Depending on your user base, you may or may not be able to have a trusted channel of communication with your users in order to give them your TLS certificate. Remember that if you cannot hand over your certificate in a trusted way, verification may become tricky for less expert users. This means that users may tend to install the certificate in their clients without verifying it.
Since at the moment you can only use self-signed certificates, we recommend you to either make sure that all your users can get the certificate through a trusted channel or, if this is impossible for logistical reasons, to sign the certificate with GnuPG and provide them with the fingerprint and instructions for verification.
Besides technical tweakings on your part, there are some more recommendations to improve the security of your server.
We strongly recommend you to inform your users on how to improve their security through end-to-end encryption (for example advising them to read manuals on GPG and OTR), as well as to warn them about the limits of personal VPNs (you can find a good explanation here, in the section "Limitations to using RiseupVPN").
You should also understand that having implemented basic security settings in the server you run does not protect you from every possible risk.

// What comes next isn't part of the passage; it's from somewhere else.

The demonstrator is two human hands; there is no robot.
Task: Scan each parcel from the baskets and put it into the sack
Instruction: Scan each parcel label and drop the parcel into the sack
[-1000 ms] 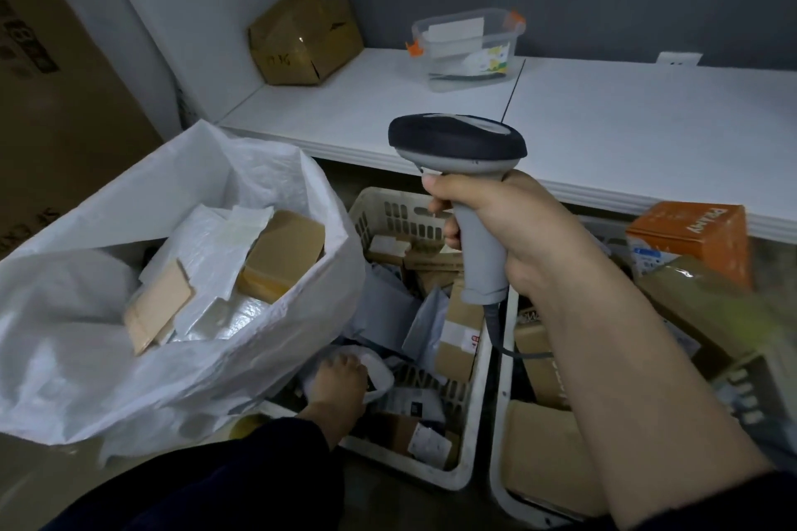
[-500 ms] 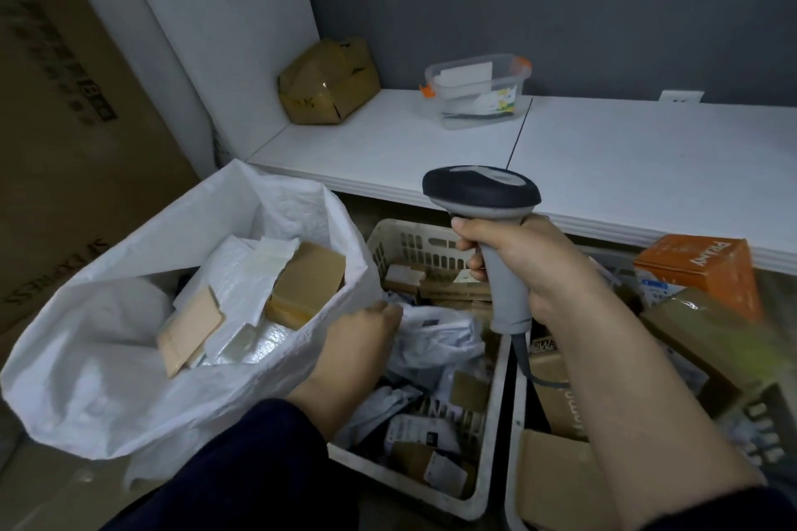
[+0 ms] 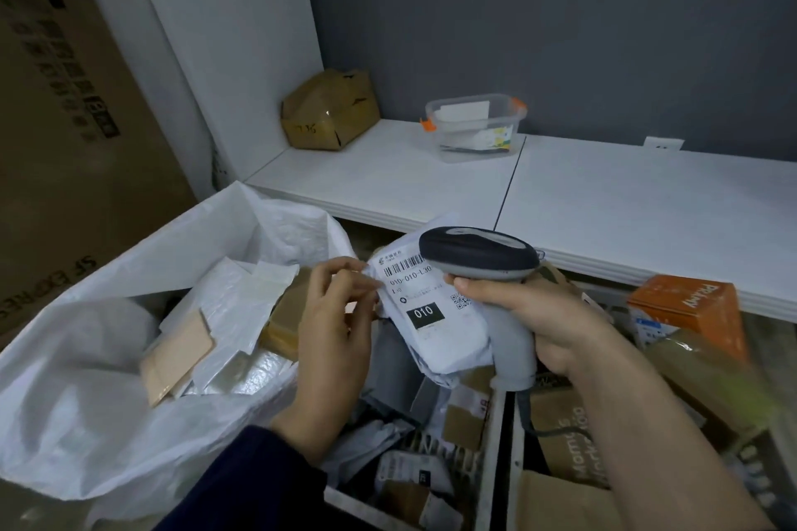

Depending on the political context where you and your community live and where your activities take place, as well as where your server is located, your server might be seized or intercepted by authorities and there might be legal proceedings against you, your organization and/or your users.
Before you set up your server and start offering services to your community, it is therefore strongly advisable to consider the risks that you may be facing and to make decisions accordingly as regards the location of your servers, the services you want to offer (which may be for instance illegal in some states), the activities you want to take place on your server and also your legal status (in some countries you could be labeled as a provider and further rules could apply to your case).
Finally consider that a strong user community, if well informed, may be one of your main strengths in many critical situations.